## Required work
Each line of the material beneath should be duplicated exactly.

--- Given data ---

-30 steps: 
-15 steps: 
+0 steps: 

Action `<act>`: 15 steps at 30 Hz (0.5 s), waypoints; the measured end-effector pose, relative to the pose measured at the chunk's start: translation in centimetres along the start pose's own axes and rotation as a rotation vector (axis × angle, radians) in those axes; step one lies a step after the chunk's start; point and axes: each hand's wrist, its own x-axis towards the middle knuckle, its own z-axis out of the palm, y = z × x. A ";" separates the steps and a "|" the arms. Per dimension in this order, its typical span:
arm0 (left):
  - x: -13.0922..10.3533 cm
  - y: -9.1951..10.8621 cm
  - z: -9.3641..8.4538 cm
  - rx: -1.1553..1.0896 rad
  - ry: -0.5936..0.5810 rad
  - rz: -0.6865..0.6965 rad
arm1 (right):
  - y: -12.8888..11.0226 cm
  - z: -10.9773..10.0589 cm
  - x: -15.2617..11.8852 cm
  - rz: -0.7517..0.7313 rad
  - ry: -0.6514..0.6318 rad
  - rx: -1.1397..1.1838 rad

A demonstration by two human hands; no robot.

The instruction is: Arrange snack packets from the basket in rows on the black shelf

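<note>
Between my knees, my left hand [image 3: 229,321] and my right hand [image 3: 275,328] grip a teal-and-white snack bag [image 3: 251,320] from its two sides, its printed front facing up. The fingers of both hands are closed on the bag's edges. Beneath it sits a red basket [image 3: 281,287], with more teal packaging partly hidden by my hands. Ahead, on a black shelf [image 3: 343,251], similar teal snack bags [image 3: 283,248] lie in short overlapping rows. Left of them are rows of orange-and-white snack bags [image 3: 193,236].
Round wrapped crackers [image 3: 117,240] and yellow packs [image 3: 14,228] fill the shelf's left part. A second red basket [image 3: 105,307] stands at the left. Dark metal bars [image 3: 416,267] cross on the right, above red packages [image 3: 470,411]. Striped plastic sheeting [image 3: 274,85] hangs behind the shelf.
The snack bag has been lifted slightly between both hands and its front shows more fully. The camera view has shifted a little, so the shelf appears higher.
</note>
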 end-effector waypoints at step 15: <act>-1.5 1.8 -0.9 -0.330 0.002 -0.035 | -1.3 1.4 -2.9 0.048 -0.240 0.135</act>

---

## Finished task
-30 steps: 
-15 steps: 
+0 steps: 

Action `<act>`: 15 steps at 30 Hz (0.5 s), waypoints; the measured end-effector pose, relative to the pose measured at the chunk's start: translation in centimetres along the start pose's own axes and rotation as a rotation vector (axis × angle, radians) in those axes; step one lies a step after the chunk's start; point and axes: each hand's wrist, its own x-axis towards the middle knuckle, its own z-axis out of the palm, y = z × x. A ";" separates the steps and a "|" the arms. Per dimension in this order, its typical span:
arm0 (left):
  - x: -13.0922..10.3533 cm
  - y: -9.1951..10.8621 cm
  - z: -9.3641..8.4538 cm
  - rx: -1.1553..1.0896 rad
  - ry: -0.5936..0.5810 rad
  - rz: -0.6865..0.6965 rad
arm1 (right):
  - y: -12.8888..11.0226 cm
  - z: -10.9773..10.0589 cm
  - x: -15.2617..11.8852 cm
  - rz: -0.7517..0.7313 rad
  - ry: -0.6514..0.6318 rad
  - rx: -1.1397..1.1838 rad

A demonstration by two human hands; no robot.

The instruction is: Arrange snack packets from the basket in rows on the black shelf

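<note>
Between my knees, my left hand [image 3: 229,321] and my right hand [image 3: 275,328] grip a teal-and-white snack bag [image 3: 251,320] from its two sides, its printed front facing up. The fingers of both hands are closed on the bag's edges. Beneath it sits a red basket [image 3: 281,287], with more teal packaging partly hidden by my hands. Ahead, on a black shelf [image 3: 343,251], similar teal snack bags [image 3: 283,248] lie in short overlapping rows. Left of them are rows of orange-and-white snack bags [image 3: 193,236].
Round wrapped crackers [image 3: 117,240] and yellow packs [image 3: 14,228] fill the shelf's left part. A second red basket [image 3: 105,307] stands at the left. Dark metal bars [image 3: 416,267] cross on the right, above red packages [image 3: 470,411]. Striped plastic sheeting [image 3: 274,85] hangs behind the shelf.
The snack bag has been lifted slightly between both hands and its front shows more fully. The camera view has shifted a little, so the shelf appears higher.
</note>
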 end-effector waypoints at step 15: <act>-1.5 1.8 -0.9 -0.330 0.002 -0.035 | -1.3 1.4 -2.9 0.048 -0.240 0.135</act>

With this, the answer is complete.